*WHAT YOU HAVE TO DO*
Go to the line holding "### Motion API" in the entries below and write out exactly every line down to and including the line holding "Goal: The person".

[Stored data]
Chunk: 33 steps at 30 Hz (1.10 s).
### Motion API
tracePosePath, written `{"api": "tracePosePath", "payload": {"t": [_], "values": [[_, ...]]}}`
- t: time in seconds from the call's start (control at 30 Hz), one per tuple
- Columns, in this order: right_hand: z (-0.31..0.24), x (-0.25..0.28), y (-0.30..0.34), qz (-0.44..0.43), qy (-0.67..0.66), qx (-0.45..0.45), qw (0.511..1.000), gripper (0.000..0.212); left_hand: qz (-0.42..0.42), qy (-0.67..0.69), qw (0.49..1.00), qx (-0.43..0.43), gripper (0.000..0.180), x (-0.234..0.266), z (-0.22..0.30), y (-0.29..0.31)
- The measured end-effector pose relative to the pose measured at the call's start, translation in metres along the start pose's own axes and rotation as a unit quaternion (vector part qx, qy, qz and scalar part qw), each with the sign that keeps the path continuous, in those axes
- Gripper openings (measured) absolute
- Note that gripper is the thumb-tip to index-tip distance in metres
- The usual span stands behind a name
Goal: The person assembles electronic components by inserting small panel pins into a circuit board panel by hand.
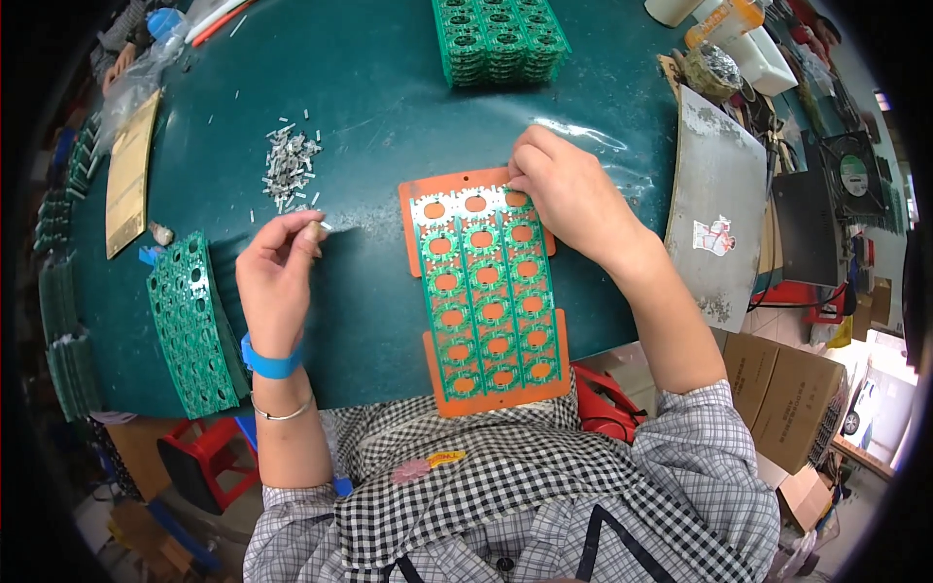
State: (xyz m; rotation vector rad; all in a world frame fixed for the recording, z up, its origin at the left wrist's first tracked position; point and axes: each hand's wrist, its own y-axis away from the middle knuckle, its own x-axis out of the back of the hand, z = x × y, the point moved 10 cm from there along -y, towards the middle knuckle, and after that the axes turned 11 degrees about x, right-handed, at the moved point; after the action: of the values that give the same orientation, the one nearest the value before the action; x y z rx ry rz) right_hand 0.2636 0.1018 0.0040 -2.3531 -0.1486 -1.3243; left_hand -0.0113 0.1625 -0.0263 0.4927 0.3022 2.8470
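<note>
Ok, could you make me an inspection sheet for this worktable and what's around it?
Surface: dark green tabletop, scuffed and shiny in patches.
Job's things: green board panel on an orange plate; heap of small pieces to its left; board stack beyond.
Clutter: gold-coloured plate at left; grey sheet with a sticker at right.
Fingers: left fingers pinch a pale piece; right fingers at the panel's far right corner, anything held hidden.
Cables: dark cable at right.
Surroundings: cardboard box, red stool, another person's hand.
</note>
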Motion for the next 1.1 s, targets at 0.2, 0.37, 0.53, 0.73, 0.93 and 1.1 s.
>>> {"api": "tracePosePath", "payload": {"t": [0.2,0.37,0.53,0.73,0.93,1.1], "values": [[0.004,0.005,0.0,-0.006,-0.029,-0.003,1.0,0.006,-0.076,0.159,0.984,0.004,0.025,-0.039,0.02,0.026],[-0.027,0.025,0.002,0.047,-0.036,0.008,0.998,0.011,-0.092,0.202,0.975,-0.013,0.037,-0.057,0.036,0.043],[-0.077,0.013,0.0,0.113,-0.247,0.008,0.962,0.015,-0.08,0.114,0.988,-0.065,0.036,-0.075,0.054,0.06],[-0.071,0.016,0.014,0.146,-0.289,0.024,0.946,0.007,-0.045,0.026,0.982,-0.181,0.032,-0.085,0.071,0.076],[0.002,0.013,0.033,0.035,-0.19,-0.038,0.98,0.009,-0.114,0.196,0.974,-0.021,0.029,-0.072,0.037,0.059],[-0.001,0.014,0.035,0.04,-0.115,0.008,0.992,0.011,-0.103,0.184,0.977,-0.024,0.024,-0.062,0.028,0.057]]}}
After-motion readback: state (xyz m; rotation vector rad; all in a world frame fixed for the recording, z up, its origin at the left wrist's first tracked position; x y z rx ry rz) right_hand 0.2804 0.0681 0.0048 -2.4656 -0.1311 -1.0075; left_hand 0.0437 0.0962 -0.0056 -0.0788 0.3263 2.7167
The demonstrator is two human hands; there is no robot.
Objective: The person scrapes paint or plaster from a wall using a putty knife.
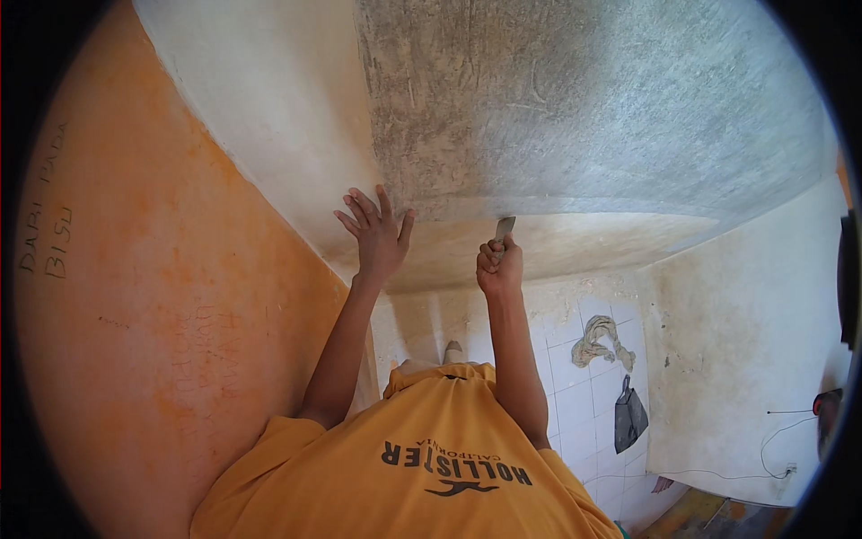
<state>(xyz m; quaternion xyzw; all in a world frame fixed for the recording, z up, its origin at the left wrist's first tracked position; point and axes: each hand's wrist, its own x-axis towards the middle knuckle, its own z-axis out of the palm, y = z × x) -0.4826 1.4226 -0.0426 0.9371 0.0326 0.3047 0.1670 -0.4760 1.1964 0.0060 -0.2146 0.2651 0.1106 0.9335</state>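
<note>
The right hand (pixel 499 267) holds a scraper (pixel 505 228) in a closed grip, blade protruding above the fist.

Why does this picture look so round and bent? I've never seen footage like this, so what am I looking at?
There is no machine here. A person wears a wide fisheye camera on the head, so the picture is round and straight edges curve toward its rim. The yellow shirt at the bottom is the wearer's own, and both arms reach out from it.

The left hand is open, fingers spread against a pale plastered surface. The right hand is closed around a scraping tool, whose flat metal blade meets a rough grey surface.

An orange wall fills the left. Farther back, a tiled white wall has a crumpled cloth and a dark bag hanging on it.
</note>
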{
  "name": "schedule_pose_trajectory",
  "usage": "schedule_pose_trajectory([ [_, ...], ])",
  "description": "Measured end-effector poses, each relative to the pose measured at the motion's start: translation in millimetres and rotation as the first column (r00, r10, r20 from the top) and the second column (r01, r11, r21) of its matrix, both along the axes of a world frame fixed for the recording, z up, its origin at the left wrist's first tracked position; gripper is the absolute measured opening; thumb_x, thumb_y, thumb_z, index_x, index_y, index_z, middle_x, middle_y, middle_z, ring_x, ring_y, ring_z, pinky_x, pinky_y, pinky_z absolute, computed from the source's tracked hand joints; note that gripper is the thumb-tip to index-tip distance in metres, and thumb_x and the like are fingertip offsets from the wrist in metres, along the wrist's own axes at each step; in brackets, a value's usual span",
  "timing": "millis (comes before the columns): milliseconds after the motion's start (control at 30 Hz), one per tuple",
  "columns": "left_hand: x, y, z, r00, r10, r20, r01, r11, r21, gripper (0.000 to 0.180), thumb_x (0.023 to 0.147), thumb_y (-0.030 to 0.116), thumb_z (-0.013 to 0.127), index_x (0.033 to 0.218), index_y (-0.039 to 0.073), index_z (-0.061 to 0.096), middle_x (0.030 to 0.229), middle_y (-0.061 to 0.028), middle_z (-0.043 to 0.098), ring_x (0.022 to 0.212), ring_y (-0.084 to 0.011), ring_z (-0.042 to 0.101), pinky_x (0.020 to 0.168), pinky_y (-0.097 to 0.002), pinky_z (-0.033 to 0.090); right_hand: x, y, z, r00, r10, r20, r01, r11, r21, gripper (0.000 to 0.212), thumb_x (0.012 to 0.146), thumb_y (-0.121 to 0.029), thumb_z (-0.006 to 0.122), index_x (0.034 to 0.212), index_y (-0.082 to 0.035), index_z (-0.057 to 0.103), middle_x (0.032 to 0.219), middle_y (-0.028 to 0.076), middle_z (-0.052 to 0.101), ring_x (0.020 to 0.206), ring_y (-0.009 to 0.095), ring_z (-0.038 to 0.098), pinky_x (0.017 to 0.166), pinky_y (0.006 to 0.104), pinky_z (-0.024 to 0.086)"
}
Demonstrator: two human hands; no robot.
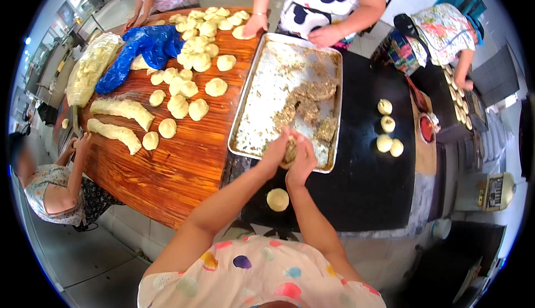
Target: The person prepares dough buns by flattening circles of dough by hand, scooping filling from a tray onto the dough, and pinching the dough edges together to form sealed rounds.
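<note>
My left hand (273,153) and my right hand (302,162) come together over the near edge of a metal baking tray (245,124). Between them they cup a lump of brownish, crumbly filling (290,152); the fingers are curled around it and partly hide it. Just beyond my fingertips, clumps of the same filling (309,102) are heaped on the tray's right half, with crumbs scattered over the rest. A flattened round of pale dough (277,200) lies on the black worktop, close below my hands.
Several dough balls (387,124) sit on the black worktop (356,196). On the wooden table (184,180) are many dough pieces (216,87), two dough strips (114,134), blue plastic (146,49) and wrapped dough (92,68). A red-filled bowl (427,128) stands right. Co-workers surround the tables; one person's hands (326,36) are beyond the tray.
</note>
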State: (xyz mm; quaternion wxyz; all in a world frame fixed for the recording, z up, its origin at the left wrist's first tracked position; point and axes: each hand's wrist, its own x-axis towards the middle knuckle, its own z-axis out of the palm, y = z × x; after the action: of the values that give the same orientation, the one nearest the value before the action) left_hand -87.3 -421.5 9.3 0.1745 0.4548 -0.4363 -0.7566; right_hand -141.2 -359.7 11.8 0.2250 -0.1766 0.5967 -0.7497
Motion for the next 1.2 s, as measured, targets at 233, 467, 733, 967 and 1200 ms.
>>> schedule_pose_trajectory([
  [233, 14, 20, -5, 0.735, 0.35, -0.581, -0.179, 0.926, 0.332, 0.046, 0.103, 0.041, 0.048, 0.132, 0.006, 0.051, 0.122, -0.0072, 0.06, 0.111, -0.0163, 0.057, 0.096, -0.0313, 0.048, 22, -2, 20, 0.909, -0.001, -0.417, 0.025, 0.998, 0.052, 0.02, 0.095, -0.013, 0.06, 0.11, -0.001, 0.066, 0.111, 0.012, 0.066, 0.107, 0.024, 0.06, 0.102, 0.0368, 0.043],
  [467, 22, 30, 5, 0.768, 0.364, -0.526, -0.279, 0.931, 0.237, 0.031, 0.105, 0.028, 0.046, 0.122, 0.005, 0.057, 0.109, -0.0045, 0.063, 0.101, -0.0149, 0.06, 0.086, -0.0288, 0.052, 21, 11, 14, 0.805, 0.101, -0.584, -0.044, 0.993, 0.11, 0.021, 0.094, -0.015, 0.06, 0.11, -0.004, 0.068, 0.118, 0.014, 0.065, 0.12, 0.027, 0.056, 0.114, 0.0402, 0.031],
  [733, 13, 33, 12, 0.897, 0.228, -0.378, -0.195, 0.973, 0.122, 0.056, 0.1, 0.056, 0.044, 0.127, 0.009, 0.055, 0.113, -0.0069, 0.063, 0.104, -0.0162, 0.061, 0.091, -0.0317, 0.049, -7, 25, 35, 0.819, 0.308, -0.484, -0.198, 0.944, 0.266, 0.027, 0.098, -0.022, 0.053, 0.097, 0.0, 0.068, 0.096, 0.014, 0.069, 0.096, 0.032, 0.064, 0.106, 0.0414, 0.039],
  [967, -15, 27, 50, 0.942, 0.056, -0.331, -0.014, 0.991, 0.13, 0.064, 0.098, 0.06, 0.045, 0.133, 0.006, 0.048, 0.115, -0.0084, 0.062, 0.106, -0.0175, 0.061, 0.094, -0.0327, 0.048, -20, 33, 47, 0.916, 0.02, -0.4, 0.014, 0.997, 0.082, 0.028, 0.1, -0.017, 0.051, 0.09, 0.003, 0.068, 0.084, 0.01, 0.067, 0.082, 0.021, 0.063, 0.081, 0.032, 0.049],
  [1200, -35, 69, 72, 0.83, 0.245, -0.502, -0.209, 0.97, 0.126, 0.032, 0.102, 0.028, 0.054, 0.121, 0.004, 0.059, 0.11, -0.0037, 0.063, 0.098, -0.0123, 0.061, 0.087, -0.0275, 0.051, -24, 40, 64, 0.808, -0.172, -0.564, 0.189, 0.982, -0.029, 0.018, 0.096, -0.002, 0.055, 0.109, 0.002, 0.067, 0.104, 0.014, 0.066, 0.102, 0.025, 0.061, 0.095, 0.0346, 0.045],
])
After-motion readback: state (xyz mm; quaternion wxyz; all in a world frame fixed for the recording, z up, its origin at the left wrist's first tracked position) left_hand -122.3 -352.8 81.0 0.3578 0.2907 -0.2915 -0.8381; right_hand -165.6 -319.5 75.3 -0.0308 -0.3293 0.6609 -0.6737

*EXERCISE SOLUTION*
### Motion API
tracePosePath, written `{"api": "tracePosePath", "payload": {"t": [_], "values": [[_, ...]]}}`
- t: time in seconds from the call's start (control at 30 Hz), one per tuple
- Columns, in this order: right_hand: z (-0.31..0.24), x (-0.25..0.28), y (-0.30..0.34), qz (-0.44..0.43), qy (-0.67..0.66), qx (-0.45..0.45), qw (0.511..1.000), gripper (0.000..0.212); left_hand: qz (-0.42..0.42), qy (-0.67..0.69), qw (0.49..1.00), qx (-0.43..0.43), gripper (0.000..0.180), x (-0.234..0.266), z (-0.22..0.30), y (-0.29..0.31)
- The measured end-effector pose relative to the pose measured at the call's start, translation in metres along the start pose's own axes and rotation as a unit quaternion (vector part qx, qy, qz and scalar part qw), each with the sign that keeps the path continuous, in those axes
- Gripper openings (measured) absolute
- Note that gripper is the thumb-tip to index-tip distance in metres
- The usual span stands behind a name
Goal: The person assembles electronic components by inserting small panel pins into a circuit board panel by hand.

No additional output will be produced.